DBpedia Spotlight is a tool for annotating mentions of DBpedia concepts in plain text.

We offer three basic functions: Annotate, Disambiguate and Candidates (Best K). They can be accessed from a Scala/Java API, REST Web Service and from a user interface on the Web (HTML/Javascript). For the Scala/Java API, there are a number of configuration parameters that can be used to instruct the annotation and disambiguation functions. The classes DefaultAnnotator, DefaultDisambiguator and DefaultParagraphDisambiguator offer the configuration that we found to provide the best results. The configuration interface offers ways to control the quality of the output of the two above tasks.

Architecture

The DBpedia Spotlight Architecture is composed by the following modules:

  • Web application, a demonstration client (HTML/Javascript interface) that allows users to enter/paste text into a Web browser and visualize the resulting annotated text.
  • Web Service, a RESTful/SOAP? Web API that exposes the functionality of annotating and/or disambiguating entities in text.
  • Annotation Java/Scala API, exposing the underlying logic that performs the annotation/disambiguation.
  • Indexing Java/Scala API, executing the data processing necessary to enable the annotation/disambiguation algorithms used.
  • Evaluation module, where we test disambiguators, log results and use those to train our system to perform better.

External dependencies:

  • DBpedia Extraction Framework, (only for the index module) extracting the necessary data from the Wikipedia dumps.
  • Lucene 2.9.3, providing the low level indexing framework used by DBpedia Spotlight.
  • LingPipe 4.0.0, providing the string matching implementation used for the Spotter module.

System Requirements

  • Java 1.6+
  • Scala 2.9+
  • Spotlight JAR
  • Spotlight Library JARs
  • Lucene disambiguation index
  • Spotter dictionary
  • large RAM to set the heap size big enough for the Spotter (approx. 8G)
  • Maven 3 for the automagic installation of dependencies.
  • Indexing Java/Scala API, executing the data processing necessary to enable the annotation/disambiguation algorithms used.

Programmatic usage

If you want to use DBpedia Spotlight in your Java/Scala code, take a look at core/SpotlightFactory to see how you can create your objects, and then look at rest/Candidates.java to see how you can wire them together.

Online Usage

Web Application

The Web Application is located at http://dbpedia-spotlight.github.io/demo/.

Web Service

The Web Service is explained in detail at Web Service.

Content Negotiation

You can request different types of output by setting the Accept [request header](<http://en.wikipedia.org/wiki/List_of_HTTP_header_fields "request header"). For example, in order to request JSON output, you can add Accept:application/json to the request headers.

One example using cURL:

curl "http://spotlight.dbpedia.org/rest/annotate?text=President%20Michelle%20Obama%20called%20Thursday%20on%20Congress%20to%20extend%20a%20tax%20break%20for%20students%20included%20in%20last%20year%27s%20economic%20stimulus%20package,%20arguing%20that%20the%20policy%20provides%20more%20generous%20assistance.&confidence=0.2&support=20"\
 -H "Accept:application/json"

The content types we currently support are:

  • text/html
  • application/xhtml+xml
  • text/xml
  • application/json

The application/xhtml+xml comes with embedded RDFa that you can give to the RDFa Distiller and get RDF triples in Turtle, RDF+XML, etc. as output.

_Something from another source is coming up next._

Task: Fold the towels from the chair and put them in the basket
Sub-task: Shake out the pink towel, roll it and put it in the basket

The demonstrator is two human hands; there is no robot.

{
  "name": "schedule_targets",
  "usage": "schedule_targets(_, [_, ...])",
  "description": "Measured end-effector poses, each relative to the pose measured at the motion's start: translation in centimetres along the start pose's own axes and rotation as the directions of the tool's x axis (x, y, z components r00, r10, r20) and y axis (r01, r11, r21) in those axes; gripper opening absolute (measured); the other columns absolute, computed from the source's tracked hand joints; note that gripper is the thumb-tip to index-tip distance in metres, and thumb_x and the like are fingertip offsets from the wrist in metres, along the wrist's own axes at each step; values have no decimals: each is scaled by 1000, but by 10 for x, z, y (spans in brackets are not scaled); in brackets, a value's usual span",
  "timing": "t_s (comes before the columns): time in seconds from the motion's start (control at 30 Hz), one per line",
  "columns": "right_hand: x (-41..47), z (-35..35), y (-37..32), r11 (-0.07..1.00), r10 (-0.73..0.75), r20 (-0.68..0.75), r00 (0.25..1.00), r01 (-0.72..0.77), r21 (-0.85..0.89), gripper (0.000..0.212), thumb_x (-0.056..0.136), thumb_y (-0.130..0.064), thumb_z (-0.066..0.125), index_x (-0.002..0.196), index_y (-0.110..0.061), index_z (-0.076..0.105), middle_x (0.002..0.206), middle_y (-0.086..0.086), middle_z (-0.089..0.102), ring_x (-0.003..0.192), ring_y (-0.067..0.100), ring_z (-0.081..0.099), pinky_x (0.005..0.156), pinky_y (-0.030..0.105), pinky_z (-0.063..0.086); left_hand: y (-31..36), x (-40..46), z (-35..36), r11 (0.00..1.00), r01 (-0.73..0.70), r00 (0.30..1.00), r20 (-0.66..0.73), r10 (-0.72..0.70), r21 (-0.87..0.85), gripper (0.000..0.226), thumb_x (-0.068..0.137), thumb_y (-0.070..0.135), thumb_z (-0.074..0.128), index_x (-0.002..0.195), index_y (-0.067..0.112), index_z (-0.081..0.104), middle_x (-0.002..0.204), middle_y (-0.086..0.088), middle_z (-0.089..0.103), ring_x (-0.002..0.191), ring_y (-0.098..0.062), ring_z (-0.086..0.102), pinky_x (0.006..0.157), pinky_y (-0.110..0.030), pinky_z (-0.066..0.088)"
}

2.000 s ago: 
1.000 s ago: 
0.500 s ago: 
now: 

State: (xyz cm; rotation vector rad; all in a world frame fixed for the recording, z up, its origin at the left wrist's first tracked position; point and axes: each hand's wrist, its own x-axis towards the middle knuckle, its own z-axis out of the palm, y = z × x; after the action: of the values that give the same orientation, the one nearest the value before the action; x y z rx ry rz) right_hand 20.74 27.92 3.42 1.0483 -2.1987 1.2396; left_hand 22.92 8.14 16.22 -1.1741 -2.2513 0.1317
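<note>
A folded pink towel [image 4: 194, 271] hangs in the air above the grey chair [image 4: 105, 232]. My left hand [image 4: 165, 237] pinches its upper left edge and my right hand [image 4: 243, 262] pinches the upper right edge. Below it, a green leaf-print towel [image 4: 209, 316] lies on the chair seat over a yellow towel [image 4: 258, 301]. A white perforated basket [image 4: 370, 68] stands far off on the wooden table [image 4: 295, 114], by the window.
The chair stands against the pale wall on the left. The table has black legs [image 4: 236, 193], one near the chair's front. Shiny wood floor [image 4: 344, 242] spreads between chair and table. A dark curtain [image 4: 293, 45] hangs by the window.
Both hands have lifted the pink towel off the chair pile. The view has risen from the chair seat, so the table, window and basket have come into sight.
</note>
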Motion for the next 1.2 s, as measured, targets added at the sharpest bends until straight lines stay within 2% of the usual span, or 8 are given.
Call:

If your input text is long, you may prefer using POST instead of GET.

curl -i -X POST \
    -H "Accept:application/json" \
    -H "content-type:application/x-www-form-urlencoded" \
    -d disambiguator=Document&confidence=-1&support=-1&text=President%20Obama%20called%20Wednesday%20on%20Congress%20to%20extend%20a%20tax%20break%20for%20students%20included%20in%20last%20year%27s%20economic%20stimulus%20package" \
       http://spotlight.dbpedia.org/dev/rest/annotate/

Please note that you must use content-type application/x-www-form-urlencoded for POST requests.

The following are 4 examples, each consists of a query url and the result.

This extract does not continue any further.